Dewan Perwakilan Rakyat (DPR) telah mengesahkan Rancangan Undang-undang Kesejahteraan Ibu dan Anak (RUU KIA) menjadi Undang-Undang (UU) pada Rapat Paripurna DPR RI ke-19, Selasa (4/6/2024) di Senayan Jakarta.


Pada Pasal 4 ayat (3) UU KIA mengatur hak cuti bagi ibu pekerja yang melahirkan paling singkat 3 bulan pertama dan paling lama 3 bulan berikutnya apabila terdapat kondisi-kondisi khusus yang dibuktikan dengan keterangan medis.

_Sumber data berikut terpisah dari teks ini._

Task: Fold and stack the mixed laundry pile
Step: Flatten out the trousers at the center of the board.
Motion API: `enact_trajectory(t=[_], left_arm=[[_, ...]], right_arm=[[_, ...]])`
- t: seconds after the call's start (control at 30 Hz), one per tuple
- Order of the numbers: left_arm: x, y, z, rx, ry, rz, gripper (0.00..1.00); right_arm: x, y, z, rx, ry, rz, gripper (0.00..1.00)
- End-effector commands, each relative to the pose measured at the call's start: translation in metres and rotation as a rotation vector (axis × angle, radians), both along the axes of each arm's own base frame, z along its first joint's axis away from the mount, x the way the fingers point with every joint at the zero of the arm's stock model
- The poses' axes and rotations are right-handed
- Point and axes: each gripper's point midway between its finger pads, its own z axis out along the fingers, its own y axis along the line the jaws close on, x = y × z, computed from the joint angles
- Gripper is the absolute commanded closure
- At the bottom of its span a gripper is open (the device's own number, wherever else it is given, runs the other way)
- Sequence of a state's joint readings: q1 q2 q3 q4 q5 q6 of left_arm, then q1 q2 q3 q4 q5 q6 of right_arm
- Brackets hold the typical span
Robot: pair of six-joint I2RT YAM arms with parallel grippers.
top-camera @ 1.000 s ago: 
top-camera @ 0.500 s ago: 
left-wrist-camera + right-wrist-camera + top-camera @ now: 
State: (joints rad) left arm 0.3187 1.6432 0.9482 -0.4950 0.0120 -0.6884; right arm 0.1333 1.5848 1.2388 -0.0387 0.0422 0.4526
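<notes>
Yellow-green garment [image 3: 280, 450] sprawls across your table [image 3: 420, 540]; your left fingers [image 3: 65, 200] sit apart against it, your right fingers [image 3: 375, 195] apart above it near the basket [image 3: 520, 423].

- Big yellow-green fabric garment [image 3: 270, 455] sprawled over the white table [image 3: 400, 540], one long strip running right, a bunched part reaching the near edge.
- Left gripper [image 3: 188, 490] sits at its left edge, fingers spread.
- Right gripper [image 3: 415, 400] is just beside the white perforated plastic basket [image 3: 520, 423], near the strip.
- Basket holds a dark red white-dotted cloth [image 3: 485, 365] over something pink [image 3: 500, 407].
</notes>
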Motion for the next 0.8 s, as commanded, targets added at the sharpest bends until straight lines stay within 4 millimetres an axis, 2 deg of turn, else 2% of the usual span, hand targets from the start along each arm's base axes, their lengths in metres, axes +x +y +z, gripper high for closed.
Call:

UU KIA juga mengatur hak cuti suami mendampingi istri melahirkan sekurang-kurangnya selama 2 hari atau ditambah 3 hari selanjutnya sesuai kesepakatan dengan pemberi kerja.


Perlu komitmen kuat

Sebelum Pengambilan Keputusan di Tingkat II, Rapat Paripurna DPR tersebut mendengarkan Pendapat Akhir Presiden atas RUU KIA pada Fase 1.000 Hari Pertama Kehidupan yang disampaikan Menteri Pemberdayaan Perempuan dan Perlindungan Anak (PPPA) I Gusti Ayu Bintang Darmawati.


"Kita semua memiliki harapan besar ibu dan anak pada fase 1.000 hari pertama kehidupan dapat hidup tenteram, nyaman apa pun keadaannya. Untuk itu, diperlukan komitmen kuat menyejahterakan ibu dan anak dengan menjamin pemenuhan hak-haknya. Pemerintah wajib memastikan ibu dan anak terlayani maksimal,” tutur Bintang.